TASK DETAILS ▸
From the first line to the last, please reproduce the material exactly, skipping the pictures.

GIVEN INFORMATION ▸
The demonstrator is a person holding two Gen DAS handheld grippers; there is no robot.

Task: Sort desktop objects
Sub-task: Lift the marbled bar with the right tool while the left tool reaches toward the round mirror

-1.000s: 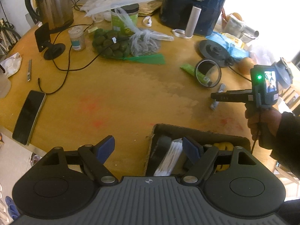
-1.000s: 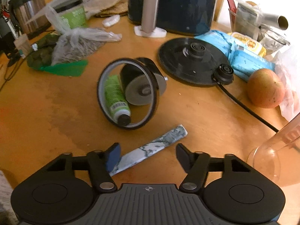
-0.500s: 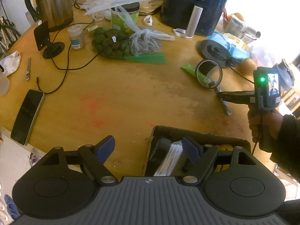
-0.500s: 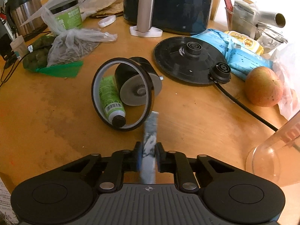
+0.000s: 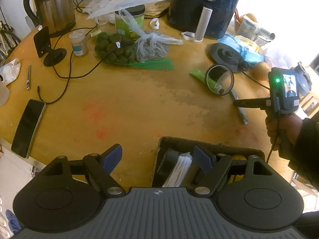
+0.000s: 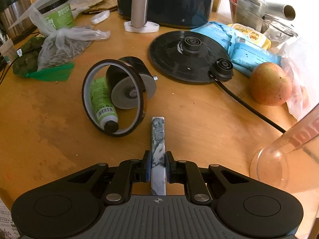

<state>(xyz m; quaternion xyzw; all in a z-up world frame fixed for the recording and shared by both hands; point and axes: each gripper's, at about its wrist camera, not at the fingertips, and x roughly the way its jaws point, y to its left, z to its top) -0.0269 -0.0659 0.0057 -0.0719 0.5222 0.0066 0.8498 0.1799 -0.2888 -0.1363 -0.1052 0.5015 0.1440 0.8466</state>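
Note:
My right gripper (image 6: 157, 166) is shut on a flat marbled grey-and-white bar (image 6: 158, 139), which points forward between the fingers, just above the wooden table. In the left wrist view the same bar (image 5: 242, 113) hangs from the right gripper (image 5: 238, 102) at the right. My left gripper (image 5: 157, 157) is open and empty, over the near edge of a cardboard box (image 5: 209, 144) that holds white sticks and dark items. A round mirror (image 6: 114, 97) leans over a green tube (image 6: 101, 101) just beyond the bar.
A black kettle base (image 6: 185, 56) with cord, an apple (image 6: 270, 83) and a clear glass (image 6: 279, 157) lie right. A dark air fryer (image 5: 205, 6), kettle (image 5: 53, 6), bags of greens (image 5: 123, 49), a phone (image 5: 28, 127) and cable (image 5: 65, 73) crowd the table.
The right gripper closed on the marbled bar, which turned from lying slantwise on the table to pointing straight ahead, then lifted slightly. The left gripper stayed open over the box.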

EXERCISE RESULT ▸
The demonstrator is a person holding two Gen DAS handheld grippers; there is no robot.

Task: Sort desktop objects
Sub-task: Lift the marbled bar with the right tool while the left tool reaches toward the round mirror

-1.000s: 
-1.000s: 
-0.500s: 
-0.500s: 
+0.000s: 
+0.000s: 

<state>(xyz m; quaternion xyzw; all in a z-up world frame fixed for the recording and shared by both hands; point and axes: each gripper's, at about its wrist camera, not at the fingertips, and x roughly the way its jaws point, y to its left, z to its top) -0.0269 -0.0659 0.0057 -0.0719 0.5222 0.0066 0.8498 0.1799 -0.2888 -0.1363 -0.1052 0.5015 0.1440 0.8466</state>
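Note:
My right gripper (image 6: 157, 166) is shut on a flat marbled grey-and-white bar (image 6: 158, 139), which points forward between the fingers, just above the wooden table. In the left wrist view the same bar (image 5: 242, 113) hangs from the right gripper (image 5: 238, 102) at the right. My left gripper (image 5: 157, 157) is open and empty, over the near edge of a cardboard box (image 5: 209, 144) that holds white sticks and dark items. A round mirror (image 6: 114, 97) leans over a green tube (image 6: 101, 101) just beyond the bar.
A black kettle base (image 6: 185, 56) with cord, an apple (image 6: 270, 83) and a clear glass (image 6: 279, 157) lie right. A dark air fryer (image 5: 205, 6), kettle (image 5: 53, 6), bags of greens (image 5: 123, 49), a phone (image 5: 28, 127) and cable (image 5: 65, 73) crowd the table.
The right gripper closed on the marbled bar, which turned from lying slantwise on the table to pointing straight ahead, then lifted slightly. The left gripper stayed open over the box.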

What the exercise asked for is now done.